- Opening Delimiter -

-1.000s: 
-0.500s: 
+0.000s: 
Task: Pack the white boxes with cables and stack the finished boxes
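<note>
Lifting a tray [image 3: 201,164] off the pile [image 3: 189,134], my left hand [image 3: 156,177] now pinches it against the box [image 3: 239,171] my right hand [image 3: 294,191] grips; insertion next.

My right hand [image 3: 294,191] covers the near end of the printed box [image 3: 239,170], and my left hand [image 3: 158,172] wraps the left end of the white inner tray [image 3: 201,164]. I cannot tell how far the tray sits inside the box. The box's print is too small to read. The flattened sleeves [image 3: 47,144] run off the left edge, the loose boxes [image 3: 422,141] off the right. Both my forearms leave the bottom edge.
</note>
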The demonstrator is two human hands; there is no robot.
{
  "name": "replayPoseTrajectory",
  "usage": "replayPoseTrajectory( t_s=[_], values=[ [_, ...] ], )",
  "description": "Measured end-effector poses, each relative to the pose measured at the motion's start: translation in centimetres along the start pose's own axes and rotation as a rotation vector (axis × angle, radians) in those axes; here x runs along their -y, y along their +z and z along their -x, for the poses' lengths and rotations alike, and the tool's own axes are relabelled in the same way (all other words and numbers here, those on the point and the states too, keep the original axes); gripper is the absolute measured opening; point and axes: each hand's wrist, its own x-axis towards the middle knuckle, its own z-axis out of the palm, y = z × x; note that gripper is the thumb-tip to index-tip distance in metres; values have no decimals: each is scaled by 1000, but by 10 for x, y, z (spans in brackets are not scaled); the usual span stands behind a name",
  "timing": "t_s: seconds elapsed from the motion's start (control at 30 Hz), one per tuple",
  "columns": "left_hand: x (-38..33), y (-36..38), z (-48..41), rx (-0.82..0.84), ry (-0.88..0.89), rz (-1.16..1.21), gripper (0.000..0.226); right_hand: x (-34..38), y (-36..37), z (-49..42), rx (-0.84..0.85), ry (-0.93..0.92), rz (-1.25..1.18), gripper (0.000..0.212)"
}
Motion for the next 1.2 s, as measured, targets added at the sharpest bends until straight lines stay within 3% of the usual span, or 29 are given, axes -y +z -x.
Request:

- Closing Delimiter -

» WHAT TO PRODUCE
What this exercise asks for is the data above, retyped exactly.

» RESPONSE TO THE TASK
-1.000s: 
-0.500s: 
+0.000s: 
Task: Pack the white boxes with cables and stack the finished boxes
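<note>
Lifting a tray [image 3: 201,164] off the pile [image 3: 189,134], my left hand [image 3: 156,177] now pinches it against the box [image 3: 239,171] my right hand [image 3: 294,191] grips; insertion next.

My right hand [image 3: 294,191] covers the near end of the printed box [image 3: 239,170], and my left hand [image 3: 158,172] wraps the left end of the white inner tray [image 3: 201,164]. I cannot tell how far the tray sits inside the box. The box's print is too small to read. The flattened sleeves [image 3: 47,144] run off the left edge, the loose boxes [image 3: 422,141] off the right. Both my forearms leave the bottom edge.
</note>
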The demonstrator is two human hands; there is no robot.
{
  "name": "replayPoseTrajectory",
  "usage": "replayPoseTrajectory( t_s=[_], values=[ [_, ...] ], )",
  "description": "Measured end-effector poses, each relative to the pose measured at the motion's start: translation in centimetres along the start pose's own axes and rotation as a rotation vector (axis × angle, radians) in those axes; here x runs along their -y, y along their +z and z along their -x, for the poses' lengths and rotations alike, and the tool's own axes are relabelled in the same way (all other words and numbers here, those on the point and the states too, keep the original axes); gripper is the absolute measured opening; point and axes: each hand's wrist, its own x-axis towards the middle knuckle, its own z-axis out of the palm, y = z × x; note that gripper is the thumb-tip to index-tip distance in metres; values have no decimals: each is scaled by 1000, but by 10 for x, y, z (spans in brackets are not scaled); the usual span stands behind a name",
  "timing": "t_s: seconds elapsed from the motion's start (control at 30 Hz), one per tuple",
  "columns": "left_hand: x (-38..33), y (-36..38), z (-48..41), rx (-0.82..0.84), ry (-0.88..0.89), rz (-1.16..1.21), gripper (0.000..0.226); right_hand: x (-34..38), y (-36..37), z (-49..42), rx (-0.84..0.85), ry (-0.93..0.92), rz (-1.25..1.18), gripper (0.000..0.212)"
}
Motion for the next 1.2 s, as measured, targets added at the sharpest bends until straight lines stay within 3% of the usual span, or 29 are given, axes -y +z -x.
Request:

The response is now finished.